MOI. Très-bien, mon fils, tu ne pouvais mieux agir. Ainsi Dieu t'a sauvé; Il a donné de l'énergie à ta volonté, de la force à tes bras. La prière faite de cœur est toujours récompensée par l'éternelle Sagesse. Louange donc et gloire à Dieu, et remercions-le des lèvres et du cœur!»

Il fallut nous occuper de la toilette de Jack; l'un lui chercha des souliers, l'autre une veste, tandis que ma femme essayait de nettoyer sa défroque dans le ruisseau. Quand il fut un peu présentable, il revint à moi, son paquet de roseaux à la main; et je ne pus m'empêcher de lui dire: «Que me veux tu donc?

JACK. Eh! mon père, je voudrais savoir comment on tresse une corbeille.

MOI. Comment! tu n'es pas plus avancé? Au reste, je veux bien te le montrer; mais tes roseaux sont trop forts et trop gros pour pouvoir être tressés: ainsi jette-les là de côté.

JACK. Eh! non, mon père; quand ils sécheront, je pourrai facilement les fendre et les manier, et ils répondront à mes vues.»

Jack s'était assis par terre, et il avait commencé à fendre ses roseaux; ce travail lui donnait tant de mal, que ses trois frères accoururent pour l'aider.

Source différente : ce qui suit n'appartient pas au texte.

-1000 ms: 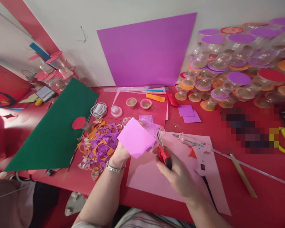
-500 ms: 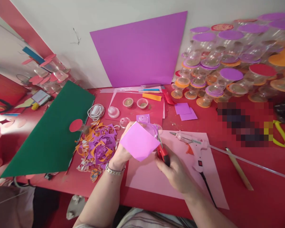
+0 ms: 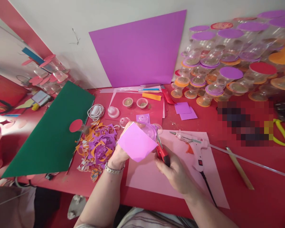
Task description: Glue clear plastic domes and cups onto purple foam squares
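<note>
My left hand (image 3: 118,155) grips a square of light purple craft foam (image 3: 137,143), whose near face hides most of my fingers. Behind the square's right edge shows a round, clear plastic piece (image 3: 150,130); how it joins the foam cannot be made out. Scissors with red and black handles (image 3: 163,154) are in my right hand (image 3: 174,172), their blades at the right corner of the square. Below both hands lies a pink sheet (image 3: 154,177). A heap of purple and orange offcuts (image 3: 99,144) is just left of my left hand.
A pink glue gun (image 3: 197,145) lies on the sheet's right side. Two small cups (image 3: 142,103), purple squares (image 3: 183,108) and a red cutter (image 3: 167,96) are farther back. Clear hourglass-like pieces (image 3: 230,57) crowd the back right. A green board (image 3: 52,133) leans at left.
The foam square has shifted slightly left and tilted in my left hand, showing more of the clear piece behind it. My right hand and the scissors stay nearly in place.
</note>
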Tool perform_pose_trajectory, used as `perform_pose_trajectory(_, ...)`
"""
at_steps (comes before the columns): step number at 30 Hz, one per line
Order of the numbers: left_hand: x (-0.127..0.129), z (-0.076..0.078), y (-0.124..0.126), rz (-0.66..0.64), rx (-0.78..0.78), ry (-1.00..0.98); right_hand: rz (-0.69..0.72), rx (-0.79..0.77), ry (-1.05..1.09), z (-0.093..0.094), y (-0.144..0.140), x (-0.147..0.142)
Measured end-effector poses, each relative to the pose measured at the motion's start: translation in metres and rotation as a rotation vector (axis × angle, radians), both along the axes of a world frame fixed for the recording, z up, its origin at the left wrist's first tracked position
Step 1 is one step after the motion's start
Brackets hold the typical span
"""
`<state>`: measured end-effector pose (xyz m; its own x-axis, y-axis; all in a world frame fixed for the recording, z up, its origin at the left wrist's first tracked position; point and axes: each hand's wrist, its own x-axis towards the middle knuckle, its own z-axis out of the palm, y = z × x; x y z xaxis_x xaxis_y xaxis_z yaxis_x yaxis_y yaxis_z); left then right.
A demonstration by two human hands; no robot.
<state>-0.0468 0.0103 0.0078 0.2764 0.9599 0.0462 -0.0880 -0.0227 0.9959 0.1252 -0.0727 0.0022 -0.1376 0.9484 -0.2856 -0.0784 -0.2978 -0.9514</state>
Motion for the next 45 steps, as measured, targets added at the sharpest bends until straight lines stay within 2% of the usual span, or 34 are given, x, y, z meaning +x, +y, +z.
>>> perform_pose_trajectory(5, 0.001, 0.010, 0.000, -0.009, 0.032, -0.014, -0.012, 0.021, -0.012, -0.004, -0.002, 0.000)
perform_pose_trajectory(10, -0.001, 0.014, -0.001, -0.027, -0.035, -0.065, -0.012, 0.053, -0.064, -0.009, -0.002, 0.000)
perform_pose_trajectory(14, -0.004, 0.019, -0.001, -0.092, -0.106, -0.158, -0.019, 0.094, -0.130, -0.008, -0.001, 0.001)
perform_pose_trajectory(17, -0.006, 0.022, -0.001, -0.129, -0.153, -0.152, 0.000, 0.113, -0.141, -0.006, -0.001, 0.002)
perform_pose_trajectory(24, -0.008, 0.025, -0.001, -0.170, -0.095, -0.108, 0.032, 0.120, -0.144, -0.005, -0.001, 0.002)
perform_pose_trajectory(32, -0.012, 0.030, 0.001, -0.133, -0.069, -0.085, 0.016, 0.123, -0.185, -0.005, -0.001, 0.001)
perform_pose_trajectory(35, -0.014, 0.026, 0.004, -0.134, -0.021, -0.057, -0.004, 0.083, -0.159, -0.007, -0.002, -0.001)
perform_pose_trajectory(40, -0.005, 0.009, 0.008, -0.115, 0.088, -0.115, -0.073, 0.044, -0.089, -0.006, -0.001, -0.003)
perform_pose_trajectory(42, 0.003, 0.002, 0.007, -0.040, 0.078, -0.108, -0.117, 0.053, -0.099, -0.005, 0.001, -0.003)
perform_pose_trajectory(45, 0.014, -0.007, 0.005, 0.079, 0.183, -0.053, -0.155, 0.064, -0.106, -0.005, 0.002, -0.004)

«Arrêtez, arrêtez, m'écriai-je: avant de vous mettre à l'ouvrage, donnez-moi deux des plus forts roseaux.» Je les choisis moi-même bien droits et bien égaux, et je les attachai de manière qu'ils ne prissent aucune courbure en séchant; je voulais en faire un métier à tisser. Je taillai ensuite un petit morceau de bois à l'instar des dents d'un véritable métier, et je chargeai mes enfants de m'en confectionner une grande quantité de pareils. Étonnés de ce travail, ils m'assaillirent de questions sur l'usage que je voulais faire de mes petits cure-dents, disaient-ils; mais comme je voulais ménager à ma femme le plaisir de la surprise, je me contentai de leur répondre que c'était un instrument de musique, et qu'ils verraient bientôt leur mère en jouer des pieds et des mains. Les plaisanteries redoublèrent alors; mais je n'en tins aucun compte, et, quand je jugeai les cure-dents assez nombreux, je les serrai en souriant, et remis à un autre moment la confection du métier.

Vers cette époque, la bourrique mit bas un ânon d'une superbe espèce, et dont je résolus de me servir. Je lui donnai en conséquence tous mes soins, et je vis que ses formes, en se développant, répondaient tout à fait à mes désirs. Je lui donnai le nom de Rasch (impétueux), et en peu de temps il mérita bien son nom, car il acquit une célérité difficile à imaginer.

Nous nous occupâmes les jours suivants à rassembler dans la grotte le fourrage et les provisions nécessaires à nos bêtes pendant la saison des pluies. Nous habituâmes aussi notre gros bétail à notre voix, ou au son d'une trompe d'écorce que nous avions fabriquée, en ayant soin de faire suivre dans le commencement chaque appel d'une abondante distribution de nourriture mêlée de sel. Les porcs seuls demeuraient intraitables, et couraient là où il leur plaisait; mais nous nous en inquiétâmes peu, car nous savions le moyen de les ramener en lançant nos chiens après eux.

Il me vint alors dans l'idée que pendant la saison des pluies nous aurions besoin d'avoir de l'eau pure près de nous. Je résolus donc d'établir un réservoir à peu de distance de la grotte. Des bambous solidement fixés l'un dans l'autre me servirent de canaux pour amener l'eau du ruisseau des Chacals; je me contentai de les poser sur le sol, en attendant que je pusse les y enfouir. Une tonne défoncée fit l'office d'un bassin, dont ma femme se montra aussi enchantée que s'il eût été de marbre avec des dauphins et des néréides vomissant l'eau à pleine gorge.